» TASK STATEMENT
Which lines of the records below contain the word "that"? Show each one.
PROVIDED ENTRIES below:
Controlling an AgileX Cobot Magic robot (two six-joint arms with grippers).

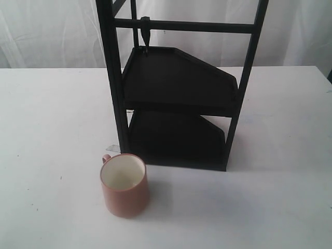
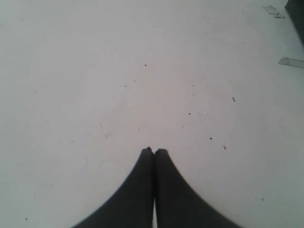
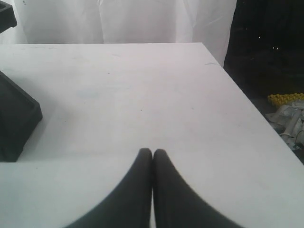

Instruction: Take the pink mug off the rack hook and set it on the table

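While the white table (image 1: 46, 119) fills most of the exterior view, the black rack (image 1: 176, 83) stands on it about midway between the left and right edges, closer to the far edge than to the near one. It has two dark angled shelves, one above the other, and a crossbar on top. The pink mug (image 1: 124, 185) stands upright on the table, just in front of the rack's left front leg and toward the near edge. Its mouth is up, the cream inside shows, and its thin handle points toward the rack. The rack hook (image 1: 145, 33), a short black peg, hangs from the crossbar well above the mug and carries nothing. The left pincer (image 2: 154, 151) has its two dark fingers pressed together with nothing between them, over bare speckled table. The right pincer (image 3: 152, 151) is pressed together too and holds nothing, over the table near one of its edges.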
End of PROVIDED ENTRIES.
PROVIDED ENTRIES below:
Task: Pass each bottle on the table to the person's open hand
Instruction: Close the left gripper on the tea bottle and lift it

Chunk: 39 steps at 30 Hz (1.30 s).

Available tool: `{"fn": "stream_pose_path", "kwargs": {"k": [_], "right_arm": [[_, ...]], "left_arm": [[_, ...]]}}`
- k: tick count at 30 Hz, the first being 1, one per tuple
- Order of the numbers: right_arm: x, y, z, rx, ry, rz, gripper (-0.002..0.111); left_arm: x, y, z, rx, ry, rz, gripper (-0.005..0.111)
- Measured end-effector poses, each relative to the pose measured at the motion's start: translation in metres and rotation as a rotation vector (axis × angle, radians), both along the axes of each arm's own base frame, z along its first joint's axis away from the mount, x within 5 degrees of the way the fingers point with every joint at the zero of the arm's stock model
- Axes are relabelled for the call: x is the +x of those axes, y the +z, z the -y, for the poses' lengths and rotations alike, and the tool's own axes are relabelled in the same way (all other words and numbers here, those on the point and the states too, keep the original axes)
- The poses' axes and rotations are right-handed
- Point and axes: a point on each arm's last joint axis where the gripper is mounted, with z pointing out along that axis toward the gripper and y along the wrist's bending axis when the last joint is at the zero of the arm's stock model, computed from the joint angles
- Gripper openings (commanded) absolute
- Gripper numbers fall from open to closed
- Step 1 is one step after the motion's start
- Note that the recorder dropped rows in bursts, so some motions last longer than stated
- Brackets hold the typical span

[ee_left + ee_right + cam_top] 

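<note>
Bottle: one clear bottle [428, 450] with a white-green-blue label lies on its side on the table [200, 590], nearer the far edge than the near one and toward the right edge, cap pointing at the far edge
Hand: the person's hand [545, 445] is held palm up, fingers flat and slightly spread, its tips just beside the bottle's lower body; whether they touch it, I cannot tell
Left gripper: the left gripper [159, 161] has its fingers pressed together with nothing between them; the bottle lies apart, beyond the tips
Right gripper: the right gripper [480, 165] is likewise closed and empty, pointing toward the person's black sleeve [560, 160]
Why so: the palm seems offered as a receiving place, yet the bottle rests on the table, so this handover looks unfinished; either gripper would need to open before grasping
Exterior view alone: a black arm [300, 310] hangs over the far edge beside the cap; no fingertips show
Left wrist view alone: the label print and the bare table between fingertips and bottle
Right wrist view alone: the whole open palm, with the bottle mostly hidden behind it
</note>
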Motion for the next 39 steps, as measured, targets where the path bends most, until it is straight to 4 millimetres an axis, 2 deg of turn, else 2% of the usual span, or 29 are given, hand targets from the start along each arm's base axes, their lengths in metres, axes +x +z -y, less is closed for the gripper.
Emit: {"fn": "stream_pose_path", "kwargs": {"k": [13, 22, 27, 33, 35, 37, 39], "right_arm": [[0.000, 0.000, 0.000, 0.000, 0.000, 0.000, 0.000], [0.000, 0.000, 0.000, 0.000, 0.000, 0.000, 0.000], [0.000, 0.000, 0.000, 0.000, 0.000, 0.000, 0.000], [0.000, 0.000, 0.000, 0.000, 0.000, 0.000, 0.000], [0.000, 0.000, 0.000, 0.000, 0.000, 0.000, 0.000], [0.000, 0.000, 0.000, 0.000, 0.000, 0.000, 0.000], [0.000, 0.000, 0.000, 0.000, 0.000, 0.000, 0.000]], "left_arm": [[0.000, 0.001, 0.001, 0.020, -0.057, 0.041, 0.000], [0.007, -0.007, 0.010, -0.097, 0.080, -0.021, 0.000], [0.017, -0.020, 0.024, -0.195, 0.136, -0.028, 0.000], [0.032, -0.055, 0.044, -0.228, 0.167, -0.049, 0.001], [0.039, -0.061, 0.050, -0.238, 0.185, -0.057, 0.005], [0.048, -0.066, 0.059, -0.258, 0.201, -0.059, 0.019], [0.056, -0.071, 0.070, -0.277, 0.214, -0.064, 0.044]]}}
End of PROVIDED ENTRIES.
» TASK OUTPUT
- Point and axes: a point on each arm's last joint axis where the gripper is mounted, with z pointing out along that axis toward the gripper and y along the wrist's bending axis when the last joint is at the zero of the arm's stock model, computed from the joint angles
- Note that the recorder dropped rows in bursts, so some motions last longer than stated

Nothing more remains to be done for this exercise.